The wireless forensic process involves capturing all data moving over the network and analyzing network events in order to uncover network anomalies, discover the source of security attacks, and investigate breaches on computers and wireless networks to determine whether they are or have been used for illegal or unauthorized activities.
When performing wireless forensics, the security analyst must follow the same general principles that apply to computer forensics: identify, preserve and analyze the evidence, in order to impartially report the findings and conclusions.
Technical challenges for WiFi traffic acquisition
The main technical challenges associated to wireless forensics are due to the intrinsic nature of radio frequency (RF) communications and the complexity of the physical medium and the 802.11 specifications. The following sections focus on the major handicaps the forensic examiner, and his capture tools, must overcome.
Dealing with the wireless physical medium
The 802.11 wireless data networks divide the frequency spectrum (see Table 1) in several channels that can be used to establish multiple non-overlapping communications.

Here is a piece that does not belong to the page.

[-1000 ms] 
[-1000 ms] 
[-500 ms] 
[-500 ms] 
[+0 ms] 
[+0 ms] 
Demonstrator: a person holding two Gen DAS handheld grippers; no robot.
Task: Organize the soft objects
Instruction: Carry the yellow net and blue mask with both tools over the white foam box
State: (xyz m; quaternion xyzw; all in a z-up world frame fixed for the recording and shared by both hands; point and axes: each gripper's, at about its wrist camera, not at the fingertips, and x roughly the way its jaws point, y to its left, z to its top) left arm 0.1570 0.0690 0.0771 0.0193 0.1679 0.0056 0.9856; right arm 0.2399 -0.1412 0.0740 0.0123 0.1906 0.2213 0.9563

Wireless networks are commonly deployed in specific channels with the goal of avoiding interference.
| 802.11 spec |
Channel width |
Frequency range |
Spectrum type |
Max. rate |
| 802.11a [1] |
20 Mhz |
5160 – 5330 Mhz |
OFDM |
54 Mbps |
| 802.11b |
22 Mhz |
2401-2495 Mhz |
DSSS |
11 Mbps |
| 802.11g |
22/20 Mhz |
2401-2495 Mhz |
DSSS/OFDM |
54 Mbps |
[1]: 802.11a indoor specification. Other frequencies are available for outdoor usage.
Table 1. 802.11 specifications: frequency and spectrum details.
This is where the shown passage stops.